The first-gen
Thinkpad X1: possibly the best laptop I've ever owned. Lasted three years, compared to the usual 12-18 months. It still runs, but the battery is down to about 40 minutes, and the (second!) keyboard is starting to lose keys.
The third-gen
Thinkpad X1 Carbon: a little annoying at first: no SD slot, no h/w kill switch for the wireless, no spill-through keyboard (wtf guys, that was brilliant!). About 6 months in, the video glitches started: there is a short which corrupts video memory while using wifi. The fix, of course, is a replacement system board, which is great if you have a spare third-gen X1 Thinkpad Carbon lying around and can just up and change workstations like it's no big. Workaround:
rfkill block wifi, or just get used to the strobe effect.
The latest:
Thinkpad X1 Yoga. And let's just put it out there: this doesn't work out of the box like the previous two did. Lenovo and Intel seem to have backed off of their Linux commitment, though that's probably half their users these days (errybody else on the mobile, right?)
Here's the rundown on getting the X1 Yoga up and running with a Linux install.
Basic Linux
Debian 8.3.0 AMD64 netinst ISO if you were wise enough to buy the OneLink+ RJ45 ethernet adapter; otherwise, use the regular (non-netinst) ISO.
Use
unetbootin to make a USB flash drive image for this. Go into the BIOS on the X1 Yoga, enable F12 for boot device selection (just because), turn off secure boot, maybe enable diagnostic boot as well. No need to allow legacy BIOS installs, Debian will work just fine with uEFI (unlike FreeBSD where you need to use the 10.3-Beta or 11 memstick). Go through the install like you usually do. Your ethernet (if you have it) will be detected (again, unlike in FreeBSD).
Sound, APCI (suspend, hibernate, and battery status) and video card should all be working out of the box.
Wireless
Upgrade your kernel to 4.4.1 from the ubuntu PPA:
http://kernel.ubuntu.com/~kernel-ppa/mainline/v4.4.1-wily/
This is per notes about a typo in the iwlwifi driver at
https://bbs.archlinux.org/viewtopic.php?id=206831
Looking at the kernel source, 4.2.7 has the fix as well, but might as well go with the latest stable release of the kernel if we're upgrading.

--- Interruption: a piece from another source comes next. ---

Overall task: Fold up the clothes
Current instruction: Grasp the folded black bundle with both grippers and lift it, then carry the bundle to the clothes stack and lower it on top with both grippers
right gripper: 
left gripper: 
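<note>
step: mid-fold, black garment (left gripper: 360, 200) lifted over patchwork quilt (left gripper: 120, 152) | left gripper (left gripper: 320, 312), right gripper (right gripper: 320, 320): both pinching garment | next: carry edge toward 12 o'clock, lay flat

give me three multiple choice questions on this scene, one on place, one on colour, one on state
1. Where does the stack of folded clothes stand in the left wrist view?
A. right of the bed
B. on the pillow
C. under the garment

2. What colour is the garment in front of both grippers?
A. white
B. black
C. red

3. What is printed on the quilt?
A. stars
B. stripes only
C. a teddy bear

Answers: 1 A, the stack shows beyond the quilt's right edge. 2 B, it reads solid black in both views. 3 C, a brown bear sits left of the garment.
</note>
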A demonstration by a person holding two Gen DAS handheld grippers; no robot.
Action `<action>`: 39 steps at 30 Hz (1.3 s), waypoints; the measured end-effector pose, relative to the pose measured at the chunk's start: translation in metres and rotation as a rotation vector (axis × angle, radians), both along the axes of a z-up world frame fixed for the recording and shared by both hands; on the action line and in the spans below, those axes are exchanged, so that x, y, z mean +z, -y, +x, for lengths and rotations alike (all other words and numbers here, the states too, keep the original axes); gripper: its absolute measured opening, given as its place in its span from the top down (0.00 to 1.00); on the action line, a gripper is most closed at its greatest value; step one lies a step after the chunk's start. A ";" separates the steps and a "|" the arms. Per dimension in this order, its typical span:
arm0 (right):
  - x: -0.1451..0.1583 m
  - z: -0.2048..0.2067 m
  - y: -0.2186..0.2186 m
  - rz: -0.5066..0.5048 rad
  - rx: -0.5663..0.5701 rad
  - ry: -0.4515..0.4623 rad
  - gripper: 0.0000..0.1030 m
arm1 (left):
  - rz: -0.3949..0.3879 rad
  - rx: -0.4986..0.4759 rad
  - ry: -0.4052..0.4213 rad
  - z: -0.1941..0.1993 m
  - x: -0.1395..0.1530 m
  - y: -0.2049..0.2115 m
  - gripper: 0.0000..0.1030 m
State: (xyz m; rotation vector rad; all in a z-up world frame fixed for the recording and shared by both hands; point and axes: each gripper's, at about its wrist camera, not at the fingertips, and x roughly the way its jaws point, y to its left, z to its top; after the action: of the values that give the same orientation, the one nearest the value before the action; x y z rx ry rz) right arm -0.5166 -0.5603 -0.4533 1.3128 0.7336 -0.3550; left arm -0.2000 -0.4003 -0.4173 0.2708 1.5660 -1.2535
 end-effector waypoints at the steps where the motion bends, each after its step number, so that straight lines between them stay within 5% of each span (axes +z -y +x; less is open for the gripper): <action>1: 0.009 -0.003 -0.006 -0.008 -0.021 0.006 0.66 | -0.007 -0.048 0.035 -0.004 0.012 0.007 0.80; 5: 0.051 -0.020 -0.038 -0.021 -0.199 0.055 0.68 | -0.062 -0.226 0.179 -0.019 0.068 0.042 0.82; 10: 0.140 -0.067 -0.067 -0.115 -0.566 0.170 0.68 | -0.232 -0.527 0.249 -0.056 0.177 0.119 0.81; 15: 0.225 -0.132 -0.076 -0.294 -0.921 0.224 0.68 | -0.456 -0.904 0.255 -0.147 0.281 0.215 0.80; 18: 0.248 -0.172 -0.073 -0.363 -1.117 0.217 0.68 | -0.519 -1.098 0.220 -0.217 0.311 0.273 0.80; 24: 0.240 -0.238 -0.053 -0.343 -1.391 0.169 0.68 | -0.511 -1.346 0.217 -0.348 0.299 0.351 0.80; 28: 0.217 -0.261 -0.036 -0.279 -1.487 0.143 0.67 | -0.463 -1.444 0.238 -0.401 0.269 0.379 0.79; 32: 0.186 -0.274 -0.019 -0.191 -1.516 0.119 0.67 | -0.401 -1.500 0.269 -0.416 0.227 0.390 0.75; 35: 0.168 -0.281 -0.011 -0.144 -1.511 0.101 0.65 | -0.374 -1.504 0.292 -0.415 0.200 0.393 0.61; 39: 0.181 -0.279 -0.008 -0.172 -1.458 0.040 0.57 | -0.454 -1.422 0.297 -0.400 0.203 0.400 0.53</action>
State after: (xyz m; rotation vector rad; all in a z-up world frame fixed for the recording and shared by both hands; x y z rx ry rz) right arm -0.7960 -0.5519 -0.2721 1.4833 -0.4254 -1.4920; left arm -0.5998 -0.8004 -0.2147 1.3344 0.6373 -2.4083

You'll also need to upgrade the firmware, or your Wifi will not be recognized. There is a debian package in backports for this:
https://packages.debian.org/jessie-backports/firmware-iwlwifi
Skylake P-State Fix
If you rebooted excitedly into your new kernel without following the rest of these steps, you're likely looking at a blank screen. That's because of a skylake p-state bug reported here:
https://www.reddit.com/r/thinkpad/comments/410haw/yoga_260_wont_boot_ubuntu_with_kernel_4244_but/
This is because the kernel needs a command line parameter to not totally crap itself when it encounters Skylake's poor implementation of
pstate.
To fix this, change the cmdline in
/etc/default/grub to:
GRUB_CMDLINE_LINUX_DEFAULT='intel_pstate=no_hwp quiet'
Don't forget to run
update-grub when you're done.
Hopefully this will go away in 4.5; according to a commenter, that's what the kernel guys are trying for.
i915 Xorg Video fix
Of course, the fancy new kernel hosed your X windows, didn't it?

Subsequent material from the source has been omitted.